Exercise →
The lines to be extracted run from the start of the listing through the line containing "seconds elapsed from"; copy them exactly and nothing else.

Collected material →
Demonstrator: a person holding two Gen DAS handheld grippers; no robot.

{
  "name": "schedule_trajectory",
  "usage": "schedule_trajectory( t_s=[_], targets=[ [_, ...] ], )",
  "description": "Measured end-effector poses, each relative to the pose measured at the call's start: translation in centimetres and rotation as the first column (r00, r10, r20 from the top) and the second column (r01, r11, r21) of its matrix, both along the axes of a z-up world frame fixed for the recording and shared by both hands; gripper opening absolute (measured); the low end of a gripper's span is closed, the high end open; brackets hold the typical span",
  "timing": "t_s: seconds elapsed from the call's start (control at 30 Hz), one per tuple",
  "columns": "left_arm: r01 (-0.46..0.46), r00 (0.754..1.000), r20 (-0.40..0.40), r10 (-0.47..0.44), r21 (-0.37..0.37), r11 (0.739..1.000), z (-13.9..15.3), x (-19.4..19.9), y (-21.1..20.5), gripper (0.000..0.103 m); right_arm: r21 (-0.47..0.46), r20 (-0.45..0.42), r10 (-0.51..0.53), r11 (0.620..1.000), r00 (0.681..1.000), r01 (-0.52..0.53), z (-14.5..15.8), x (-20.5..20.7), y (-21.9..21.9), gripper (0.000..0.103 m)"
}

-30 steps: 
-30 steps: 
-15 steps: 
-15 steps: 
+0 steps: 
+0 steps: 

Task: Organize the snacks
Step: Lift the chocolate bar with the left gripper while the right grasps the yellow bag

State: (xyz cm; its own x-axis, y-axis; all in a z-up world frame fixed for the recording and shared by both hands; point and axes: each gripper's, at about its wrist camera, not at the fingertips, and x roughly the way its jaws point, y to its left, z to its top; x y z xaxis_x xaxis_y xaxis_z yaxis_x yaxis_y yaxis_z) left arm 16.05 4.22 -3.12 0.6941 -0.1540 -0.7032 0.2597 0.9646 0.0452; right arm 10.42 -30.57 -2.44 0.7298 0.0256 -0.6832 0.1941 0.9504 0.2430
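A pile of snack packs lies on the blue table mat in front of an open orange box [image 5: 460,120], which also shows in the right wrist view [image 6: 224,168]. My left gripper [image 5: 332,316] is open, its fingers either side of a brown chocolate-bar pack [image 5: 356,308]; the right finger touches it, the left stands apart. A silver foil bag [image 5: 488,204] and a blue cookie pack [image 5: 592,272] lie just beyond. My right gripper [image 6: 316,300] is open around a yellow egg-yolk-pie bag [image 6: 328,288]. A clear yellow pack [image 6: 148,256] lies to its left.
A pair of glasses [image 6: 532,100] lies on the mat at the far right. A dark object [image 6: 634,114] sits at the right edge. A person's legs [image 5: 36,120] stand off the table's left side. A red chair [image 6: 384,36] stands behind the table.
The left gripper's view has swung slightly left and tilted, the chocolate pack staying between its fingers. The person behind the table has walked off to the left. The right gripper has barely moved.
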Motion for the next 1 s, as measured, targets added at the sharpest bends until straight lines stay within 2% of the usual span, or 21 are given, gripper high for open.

Answer for this exercise →
Demonstrator: a person holding two Gen DAS handheld grippers; no robot.

{
  "name": "schedule_trajectory",
  "usage": "schedule_trajectory( t_s=[_], targets=[ [_, ...] ], )",
  "description": "Measured end-effector poses, each relative to the pose measured at the call's start: translation in centimetres and rotation as the first column (r00, r10, r20 from the top) and the second column (r01, r11, r21) of its matrix, both along the axes of a z-up world frame fixed for the recording and shared by both hands; gripper opening absolute (measured); the low end of a gripper's span is closed, the high end open; brackets hold the typical span",
  "timing": "t_s: seconds elapsed from the call's start (control at 30 Hz), one per tuple",

What needed an answer now has one.